[[ DATA open ]]

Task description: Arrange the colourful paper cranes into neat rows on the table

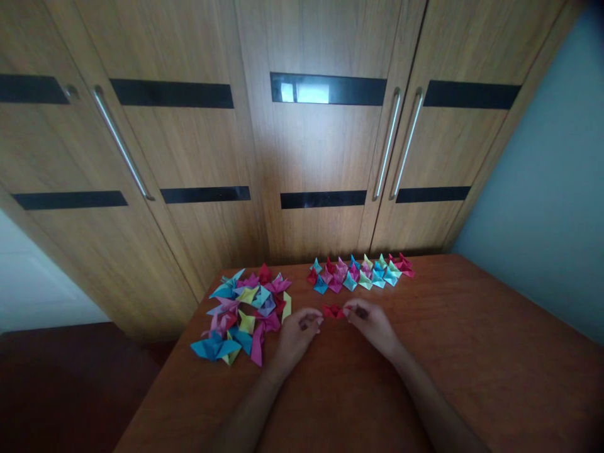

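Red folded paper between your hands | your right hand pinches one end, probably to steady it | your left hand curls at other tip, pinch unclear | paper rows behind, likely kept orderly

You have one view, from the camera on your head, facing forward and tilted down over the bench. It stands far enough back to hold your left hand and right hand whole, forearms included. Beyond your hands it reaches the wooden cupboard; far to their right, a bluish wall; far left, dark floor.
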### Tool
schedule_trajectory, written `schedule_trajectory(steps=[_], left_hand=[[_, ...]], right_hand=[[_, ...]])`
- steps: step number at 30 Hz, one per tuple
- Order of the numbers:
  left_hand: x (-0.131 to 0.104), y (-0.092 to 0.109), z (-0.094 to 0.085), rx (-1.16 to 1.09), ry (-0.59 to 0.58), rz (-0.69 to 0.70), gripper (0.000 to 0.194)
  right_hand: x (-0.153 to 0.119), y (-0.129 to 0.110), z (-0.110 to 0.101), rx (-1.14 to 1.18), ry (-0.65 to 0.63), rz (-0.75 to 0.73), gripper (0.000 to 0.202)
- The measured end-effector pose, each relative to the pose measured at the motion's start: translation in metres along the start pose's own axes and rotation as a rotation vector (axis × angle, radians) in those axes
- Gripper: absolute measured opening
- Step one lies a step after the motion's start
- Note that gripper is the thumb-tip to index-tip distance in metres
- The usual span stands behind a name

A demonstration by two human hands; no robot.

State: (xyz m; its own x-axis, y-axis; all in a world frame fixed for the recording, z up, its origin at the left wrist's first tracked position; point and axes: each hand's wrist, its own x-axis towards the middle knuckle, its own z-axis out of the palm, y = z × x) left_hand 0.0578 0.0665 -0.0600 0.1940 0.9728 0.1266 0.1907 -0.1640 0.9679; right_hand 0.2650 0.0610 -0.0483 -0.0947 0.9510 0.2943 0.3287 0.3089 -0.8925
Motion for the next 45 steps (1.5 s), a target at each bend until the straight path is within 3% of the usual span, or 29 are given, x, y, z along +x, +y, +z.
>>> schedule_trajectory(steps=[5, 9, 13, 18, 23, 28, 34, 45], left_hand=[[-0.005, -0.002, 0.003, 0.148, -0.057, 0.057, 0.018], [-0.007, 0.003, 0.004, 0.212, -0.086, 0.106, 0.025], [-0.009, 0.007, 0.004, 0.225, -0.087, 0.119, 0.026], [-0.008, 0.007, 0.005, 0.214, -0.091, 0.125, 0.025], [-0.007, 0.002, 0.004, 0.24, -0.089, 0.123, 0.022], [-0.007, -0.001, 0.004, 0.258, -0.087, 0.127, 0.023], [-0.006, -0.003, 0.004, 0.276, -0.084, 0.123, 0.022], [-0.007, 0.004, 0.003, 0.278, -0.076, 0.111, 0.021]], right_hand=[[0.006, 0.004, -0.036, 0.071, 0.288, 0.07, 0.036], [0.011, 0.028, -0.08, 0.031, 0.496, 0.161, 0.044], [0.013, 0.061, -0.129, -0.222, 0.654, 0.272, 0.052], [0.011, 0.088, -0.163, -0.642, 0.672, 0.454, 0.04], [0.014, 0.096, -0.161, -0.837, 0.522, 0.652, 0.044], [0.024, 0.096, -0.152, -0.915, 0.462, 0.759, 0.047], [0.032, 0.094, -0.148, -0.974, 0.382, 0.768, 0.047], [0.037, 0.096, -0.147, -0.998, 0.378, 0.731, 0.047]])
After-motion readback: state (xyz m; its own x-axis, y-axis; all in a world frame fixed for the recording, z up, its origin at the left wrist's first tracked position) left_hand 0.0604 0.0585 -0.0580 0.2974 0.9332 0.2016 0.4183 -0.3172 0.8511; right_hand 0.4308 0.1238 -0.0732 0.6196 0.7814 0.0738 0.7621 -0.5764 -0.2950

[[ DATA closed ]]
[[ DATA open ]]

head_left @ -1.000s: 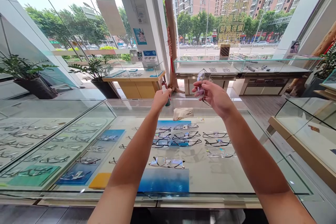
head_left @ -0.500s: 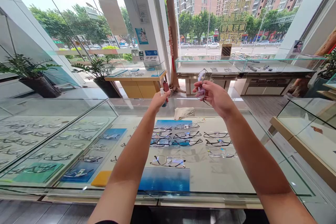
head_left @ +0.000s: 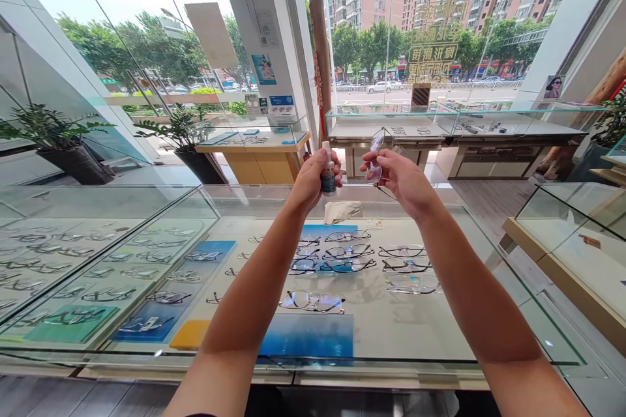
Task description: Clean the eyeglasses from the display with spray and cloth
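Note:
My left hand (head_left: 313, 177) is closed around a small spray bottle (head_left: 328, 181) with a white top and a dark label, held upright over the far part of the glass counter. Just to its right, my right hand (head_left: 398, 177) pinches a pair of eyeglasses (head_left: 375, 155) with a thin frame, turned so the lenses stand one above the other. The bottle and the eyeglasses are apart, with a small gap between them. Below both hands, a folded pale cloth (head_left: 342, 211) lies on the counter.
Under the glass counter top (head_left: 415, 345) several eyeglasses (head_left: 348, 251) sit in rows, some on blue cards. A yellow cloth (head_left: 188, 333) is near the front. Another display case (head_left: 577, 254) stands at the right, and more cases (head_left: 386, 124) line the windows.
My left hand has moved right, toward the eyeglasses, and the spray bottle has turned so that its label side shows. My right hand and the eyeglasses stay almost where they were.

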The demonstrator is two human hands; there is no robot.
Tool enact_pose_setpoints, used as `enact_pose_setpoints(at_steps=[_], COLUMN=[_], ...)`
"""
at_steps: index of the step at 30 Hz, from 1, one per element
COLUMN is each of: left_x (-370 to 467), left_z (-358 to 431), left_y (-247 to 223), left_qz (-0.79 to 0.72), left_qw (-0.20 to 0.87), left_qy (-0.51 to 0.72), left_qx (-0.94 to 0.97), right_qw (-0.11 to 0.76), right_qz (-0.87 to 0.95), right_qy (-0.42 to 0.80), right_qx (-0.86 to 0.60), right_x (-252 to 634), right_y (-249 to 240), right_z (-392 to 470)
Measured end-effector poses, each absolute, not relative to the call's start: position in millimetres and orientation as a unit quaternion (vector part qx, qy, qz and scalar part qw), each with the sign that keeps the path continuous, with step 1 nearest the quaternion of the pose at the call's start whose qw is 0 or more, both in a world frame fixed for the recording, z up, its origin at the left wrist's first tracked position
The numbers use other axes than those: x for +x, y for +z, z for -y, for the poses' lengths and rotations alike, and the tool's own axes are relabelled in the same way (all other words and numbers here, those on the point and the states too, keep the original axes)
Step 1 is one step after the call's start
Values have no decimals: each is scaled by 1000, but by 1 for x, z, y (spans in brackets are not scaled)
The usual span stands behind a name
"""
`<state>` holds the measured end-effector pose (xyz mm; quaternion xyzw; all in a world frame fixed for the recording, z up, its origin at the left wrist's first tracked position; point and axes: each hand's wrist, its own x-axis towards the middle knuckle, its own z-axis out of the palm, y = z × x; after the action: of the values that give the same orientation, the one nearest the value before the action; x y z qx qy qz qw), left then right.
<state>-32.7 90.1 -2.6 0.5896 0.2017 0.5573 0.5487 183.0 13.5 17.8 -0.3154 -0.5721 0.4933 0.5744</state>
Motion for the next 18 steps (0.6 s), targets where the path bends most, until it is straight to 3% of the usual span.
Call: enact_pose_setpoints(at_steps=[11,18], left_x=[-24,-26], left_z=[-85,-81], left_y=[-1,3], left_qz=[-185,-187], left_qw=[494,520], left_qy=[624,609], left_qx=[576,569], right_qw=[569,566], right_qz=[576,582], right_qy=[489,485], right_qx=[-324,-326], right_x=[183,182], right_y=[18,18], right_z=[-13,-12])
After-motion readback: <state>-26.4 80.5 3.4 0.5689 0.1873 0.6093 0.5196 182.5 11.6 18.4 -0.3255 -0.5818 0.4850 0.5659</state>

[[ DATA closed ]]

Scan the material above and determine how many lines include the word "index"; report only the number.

2